Prov 22.6 “Start children off on the way they should go, and even when they are old they will not turn from it.”


Be encouraging. Be present and patient with your child. Encourage her to verbalize her needs and respond as appropriate. Provide the support and care required to let her know she’s safe. Remember, only the person with the need can determine how much reassurance is enough to meet that need.

Model God’s love. At the heart of healthy attachment is a deep awareness of God’s love and unconditional acceptance. Reflect and express this unconditional care in all your dealings with your child.

Be intentional. Starting in your child’s infancy, make a conscious effort to establish meaningful connections. At a young age this can mean reading stories and playing games. As children get older a lot of parents stop doing these things. Many teenagers may not want to be seen with their parents, but you can still do things as a family at home. Shared meals, game nights, movie nights, art nights are all important ways o connect with your children. Sometimes an adult may not be naturally interested in what your child is interested in. If you hear their music and say “Turn that racket down.” This can put a barrier between you and your child. Instead you should say, do you like this band.., tell me more about them…

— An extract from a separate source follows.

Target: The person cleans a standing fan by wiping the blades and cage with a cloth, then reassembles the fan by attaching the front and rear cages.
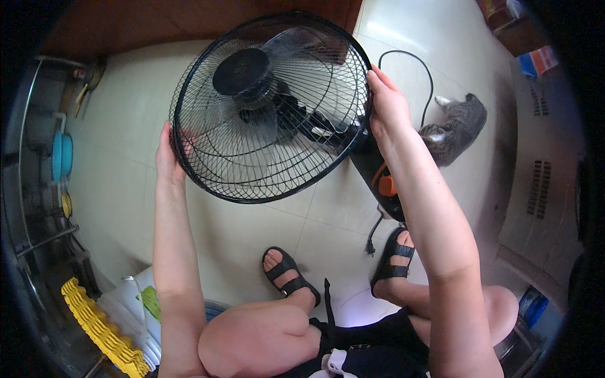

Let enough be enough. Be content to do what you can. Don’t fall for the false thinking that you have to measure up. As we said, there’s no such thing as a perfect parent. The good news is, we don’t have to be perfect parents—just good-enough ones. Do what you can and let that be good enough.

When you take an interest in your children you help form a connection.

Conclusion: Getting Off on the Right Foot

A healthy outlook on life grows out of healthy attachment. As a parent, your number-one concern is to establish your child’s life upon a firm foundation of solid relational connectedness. The best research indicates that connected kids do well in almost every area of life. The disconnected child is more likely to face serious challenges down the road.